A Whisker Away, Slightly Fanciful but not Feline Free

30 Jun

null 12By Ed Sum
(The Vintage Tempest)

A Whisker Away is likely to have accolades who love Shōjo manga more than curious cats wanting the supernatural to play more into this anime. I’m of the latter persuasion and want to know if the mysterious fat cat known as Mask Seller is a Nekomata. This particular type of trickster spirit loves to toy with humans.

Miyo Sasaki (Mirai Shida) is unfortunate to have a chance encounter with him, and part of it is due to finding out her parents are splitting. The Cheshire Cat can take lessons from this guy, and Keith Silverstein in the dubbed version is amazing in the role. It’s familiar and might be inspired by Jemaine Clement’s performance of Tamatoa the Hermit Crab from Moana, As the devil may care feline who trades in noa masks, he has his own agenda. Part of the deal allows the wearer to transform into another species for “immortality.”

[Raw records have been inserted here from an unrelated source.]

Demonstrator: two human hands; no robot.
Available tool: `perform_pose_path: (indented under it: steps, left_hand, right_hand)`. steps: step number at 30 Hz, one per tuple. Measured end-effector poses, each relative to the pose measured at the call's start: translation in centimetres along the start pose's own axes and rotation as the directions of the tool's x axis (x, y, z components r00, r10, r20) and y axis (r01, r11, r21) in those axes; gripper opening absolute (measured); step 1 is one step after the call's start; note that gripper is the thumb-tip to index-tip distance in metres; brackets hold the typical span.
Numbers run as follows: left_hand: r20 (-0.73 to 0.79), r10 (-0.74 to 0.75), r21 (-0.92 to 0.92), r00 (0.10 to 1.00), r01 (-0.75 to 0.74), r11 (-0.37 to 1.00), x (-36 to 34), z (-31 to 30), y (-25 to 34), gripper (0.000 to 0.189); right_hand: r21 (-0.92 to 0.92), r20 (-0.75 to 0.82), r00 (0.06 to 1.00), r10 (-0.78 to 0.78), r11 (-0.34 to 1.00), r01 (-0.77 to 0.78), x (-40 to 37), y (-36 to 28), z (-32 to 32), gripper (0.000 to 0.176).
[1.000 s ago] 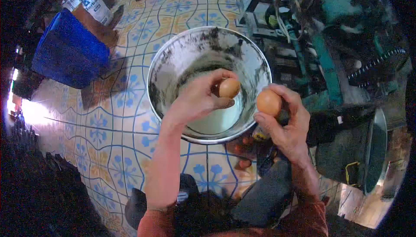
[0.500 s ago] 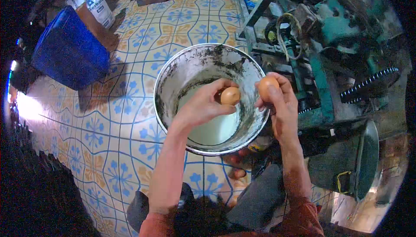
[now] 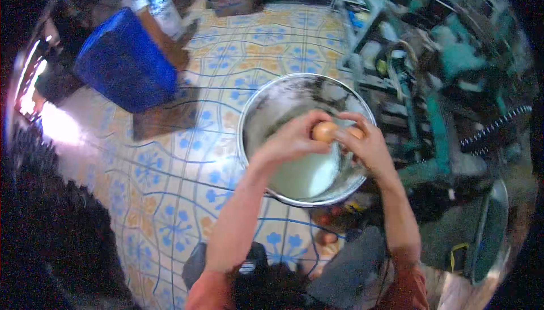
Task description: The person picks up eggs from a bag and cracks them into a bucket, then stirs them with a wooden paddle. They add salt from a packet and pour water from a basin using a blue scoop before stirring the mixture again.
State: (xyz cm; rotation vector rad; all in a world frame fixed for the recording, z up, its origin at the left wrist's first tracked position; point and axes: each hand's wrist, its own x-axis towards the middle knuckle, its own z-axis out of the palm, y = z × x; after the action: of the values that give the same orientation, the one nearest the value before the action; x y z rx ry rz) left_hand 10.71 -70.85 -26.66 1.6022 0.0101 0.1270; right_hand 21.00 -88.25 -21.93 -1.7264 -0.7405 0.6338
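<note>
Over a large round metal pot (image 3: 249, 168) my left hand (image 3: 297, 136) holds a brown egg (image 3: 324, 132) between thumb and fingers. Close beside it on the right, my right hand (image 3: 367, 143) is closed on a second brown egg (image 3: 356, 133), which its fingers partly cover. The two hands are together, and the eggs are very near each other; whether they touch is blurred. Inside the pot lies a pale, whitish content (image 3: 306, 177), and dark stains mark the inner wall.
A blue bin (image 3: 127, 61) stands at the upper left beside a white sack (image 3: 161, 7). Green metal machinery (image 3: 439, 134) fills the right side. A cardboard box (image 3: 233, 1) is at the back on the tiled floor (image 3: 164, 197). Small reddish-brown objects (image 3: 330, 237) lie below the pot.
My hands have come together, bringing the two eggs close to each other. The view has shifted, so the pot and surroundings appear farther right and lower.
</note>
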Motion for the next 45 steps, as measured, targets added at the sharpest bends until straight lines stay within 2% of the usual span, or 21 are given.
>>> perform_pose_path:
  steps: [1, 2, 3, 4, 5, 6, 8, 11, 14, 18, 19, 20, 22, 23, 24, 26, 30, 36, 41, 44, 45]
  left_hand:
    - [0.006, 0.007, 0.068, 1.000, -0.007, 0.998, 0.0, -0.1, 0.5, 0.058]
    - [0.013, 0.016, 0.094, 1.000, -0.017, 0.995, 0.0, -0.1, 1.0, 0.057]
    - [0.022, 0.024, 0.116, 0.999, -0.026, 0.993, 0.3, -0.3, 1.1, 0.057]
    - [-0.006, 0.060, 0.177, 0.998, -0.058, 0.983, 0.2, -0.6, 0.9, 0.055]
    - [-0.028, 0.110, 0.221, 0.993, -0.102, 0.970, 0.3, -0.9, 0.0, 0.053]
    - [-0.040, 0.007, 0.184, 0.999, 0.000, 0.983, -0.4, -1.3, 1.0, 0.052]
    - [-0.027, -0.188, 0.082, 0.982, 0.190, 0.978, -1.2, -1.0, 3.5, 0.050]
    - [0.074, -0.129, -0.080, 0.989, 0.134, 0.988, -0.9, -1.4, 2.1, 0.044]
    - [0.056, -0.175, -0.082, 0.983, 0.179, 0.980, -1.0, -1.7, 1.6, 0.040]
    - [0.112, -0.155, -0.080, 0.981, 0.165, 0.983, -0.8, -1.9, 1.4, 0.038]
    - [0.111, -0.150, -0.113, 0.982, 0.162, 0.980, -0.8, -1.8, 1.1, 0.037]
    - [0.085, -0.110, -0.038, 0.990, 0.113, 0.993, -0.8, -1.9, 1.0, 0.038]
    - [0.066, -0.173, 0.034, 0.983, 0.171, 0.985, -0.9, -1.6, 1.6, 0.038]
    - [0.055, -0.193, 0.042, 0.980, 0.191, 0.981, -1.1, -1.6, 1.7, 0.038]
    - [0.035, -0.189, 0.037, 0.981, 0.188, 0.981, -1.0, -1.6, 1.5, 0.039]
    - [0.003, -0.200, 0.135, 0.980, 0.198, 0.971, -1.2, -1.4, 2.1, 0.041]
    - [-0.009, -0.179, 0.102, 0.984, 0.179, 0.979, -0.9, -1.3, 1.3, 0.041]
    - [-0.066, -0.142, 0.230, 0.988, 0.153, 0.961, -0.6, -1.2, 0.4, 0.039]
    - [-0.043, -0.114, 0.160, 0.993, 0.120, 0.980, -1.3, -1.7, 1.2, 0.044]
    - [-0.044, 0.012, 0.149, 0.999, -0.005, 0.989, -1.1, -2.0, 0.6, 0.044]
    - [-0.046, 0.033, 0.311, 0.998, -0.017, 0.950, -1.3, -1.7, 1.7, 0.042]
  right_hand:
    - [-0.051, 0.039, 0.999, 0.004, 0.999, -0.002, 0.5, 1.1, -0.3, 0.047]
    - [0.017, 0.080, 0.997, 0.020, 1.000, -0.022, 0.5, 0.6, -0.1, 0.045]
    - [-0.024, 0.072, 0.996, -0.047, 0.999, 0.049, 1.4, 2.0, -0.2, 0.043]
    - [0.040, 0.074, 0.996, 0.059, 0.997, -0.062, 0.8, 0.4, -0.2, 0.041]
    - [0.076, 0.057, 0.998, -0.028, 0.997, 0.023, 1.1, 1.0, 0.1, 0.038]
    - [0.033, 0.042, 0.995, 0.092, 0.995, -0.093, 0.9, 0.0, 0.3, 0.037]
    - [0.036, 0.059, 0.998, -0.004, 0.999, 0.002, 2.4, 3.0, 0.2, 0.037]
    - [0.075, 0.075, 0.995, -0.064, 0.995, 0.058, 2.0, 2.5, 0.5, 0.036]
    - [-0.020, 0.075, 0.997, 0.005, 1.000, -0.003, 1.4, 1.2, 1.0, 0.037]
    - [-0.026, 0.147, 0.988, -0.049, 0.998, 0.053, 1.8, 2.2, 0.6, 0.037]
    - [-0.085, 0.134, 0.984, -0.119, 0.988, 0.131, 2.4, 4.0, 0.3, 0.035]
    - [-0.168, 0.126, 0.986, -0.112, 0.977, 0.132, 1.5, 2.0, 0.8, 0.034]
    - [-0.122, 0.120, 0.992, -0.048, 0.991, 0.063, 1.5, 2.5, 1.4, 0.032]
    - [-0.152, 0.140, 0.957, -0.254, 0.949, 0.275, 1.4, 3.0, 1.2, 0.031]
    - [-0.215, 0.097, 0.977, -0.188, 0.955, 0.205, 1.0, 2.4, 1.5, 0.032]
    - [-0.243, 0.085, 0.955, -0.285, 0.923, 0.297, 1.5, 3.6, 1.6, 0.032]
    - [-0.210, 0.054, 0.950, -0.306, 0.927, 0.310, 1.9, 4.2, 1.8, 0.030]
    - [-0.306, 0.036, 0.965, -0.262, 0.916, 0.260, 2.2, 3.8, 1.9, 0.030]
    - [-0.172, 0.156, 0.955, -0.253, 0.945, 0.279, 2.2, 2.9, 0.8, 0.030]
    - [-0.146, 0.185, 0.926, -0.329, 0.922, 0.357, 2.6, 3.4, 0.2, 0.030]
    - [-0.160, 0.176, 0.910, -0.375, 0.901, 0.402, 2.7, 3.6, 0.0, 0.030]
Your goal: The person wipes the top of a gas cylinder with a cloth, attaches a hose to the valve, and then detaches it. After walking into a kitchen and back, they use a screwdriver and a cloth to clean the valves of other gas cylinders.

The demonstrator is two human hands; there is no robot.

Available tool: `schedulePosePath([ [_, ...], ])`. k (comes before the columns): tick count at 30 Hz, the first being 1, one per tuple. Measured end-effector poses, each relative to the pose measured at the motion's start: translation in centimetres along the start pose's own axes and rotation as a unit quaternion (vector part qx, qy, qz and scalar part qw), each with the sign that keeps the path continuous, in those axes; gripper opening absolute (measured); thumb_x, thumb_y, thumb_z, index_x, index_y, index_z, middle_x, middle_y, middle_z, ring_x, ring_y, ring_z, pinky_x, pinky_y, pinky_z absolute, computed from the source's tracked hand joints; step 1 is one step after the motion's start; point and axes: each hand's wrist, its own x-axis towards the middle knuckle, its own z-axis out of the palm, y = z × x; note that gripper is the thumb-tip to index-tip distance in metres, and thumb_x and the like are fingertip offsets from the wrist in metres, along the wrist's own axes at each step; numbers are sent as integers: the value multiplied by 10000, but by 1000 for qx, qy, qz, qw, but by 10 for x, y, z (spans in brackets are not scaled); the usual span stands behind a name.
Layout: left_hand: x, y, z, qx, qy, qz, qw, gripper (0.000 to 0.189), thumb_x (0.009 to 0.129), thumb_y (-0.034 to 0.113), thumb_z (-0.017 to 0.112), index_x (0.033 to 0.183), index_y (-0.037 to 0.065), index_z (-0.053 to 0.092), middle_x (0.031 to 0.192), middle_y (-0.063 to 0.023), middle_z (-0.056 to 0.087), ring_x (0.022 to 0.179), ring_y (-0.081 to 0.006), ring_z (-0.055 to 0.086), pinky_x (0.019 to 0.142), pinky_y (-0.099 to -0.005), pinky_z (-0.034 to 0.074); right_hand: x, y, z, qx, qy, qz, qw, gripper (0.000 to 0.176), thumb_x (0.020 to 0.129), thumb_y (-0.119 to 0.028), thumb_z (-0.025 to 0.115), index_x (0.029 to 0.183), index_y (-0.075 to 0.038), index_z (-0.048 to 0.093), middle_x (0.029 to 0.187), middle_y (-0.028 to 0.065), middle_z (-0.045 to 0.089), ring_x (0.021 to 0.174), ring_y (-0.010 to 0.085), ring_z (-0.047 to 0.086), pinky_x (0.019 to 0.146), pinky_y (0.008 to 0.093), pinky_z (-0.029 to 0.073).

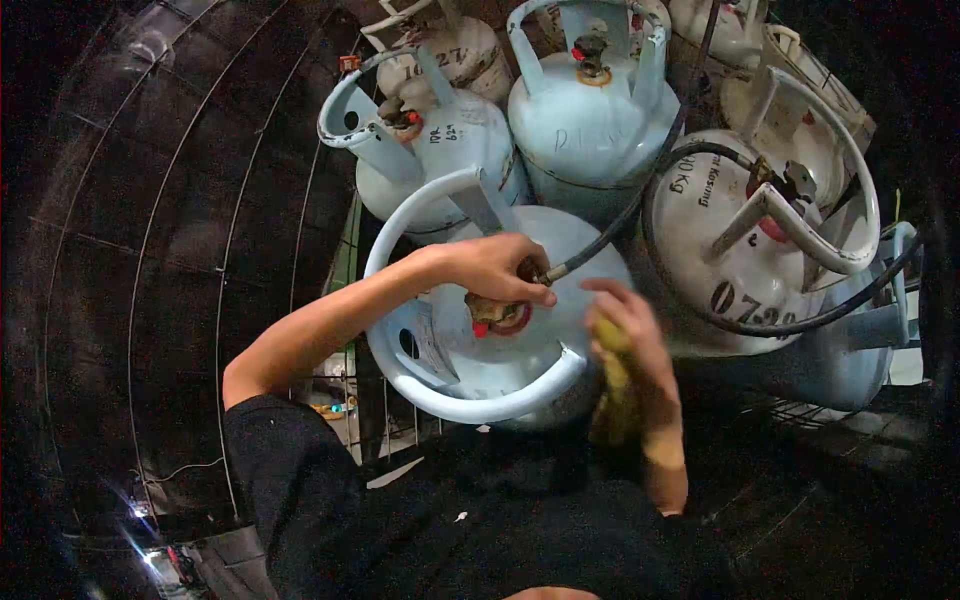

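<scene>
A light blue gas cylinder (575,240) stands upright in front of me, with a round collar handle (480,407) around its top. My left hand (492,268) reaches inside the collar, its fingers closed over the brass valve (497,312) where a black hose (610,235) joins by a metal fitting. Red shows at the foot of the valve. Right of the valve, above the collar's edge, my right hand (645,345) is smeared by motion. It grips a limp yellowish cloth (612,375) that hangs down; its exact kind is blurred.
A white cylinder (735,240) marked with black writing stands at right, the hose looping around it. More blue cylinders (590,130) (440,150) crowd the back. A dark sheet with wire mesh (170,250) curves along the left.
</scene>
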Motion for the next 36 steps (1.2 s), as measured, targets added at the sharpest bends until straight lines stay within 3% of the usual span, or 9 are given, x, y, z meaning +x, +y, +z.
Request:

The teenage love story is nothing new–girl wants boy, and the boy wants nothing to do with her until something changes both their lives. It’s like watching early Sailor Moon episodes. In this film’s case, Hinode (Natsuki Hanae) is the object of Miyo’s affection and she can’t get close to him unless she transforms into a cat. While all this affection looks like a case of puppy love, and there’s no buildup (or a scene straight out of the intro in Grease) to explain how this all came to be.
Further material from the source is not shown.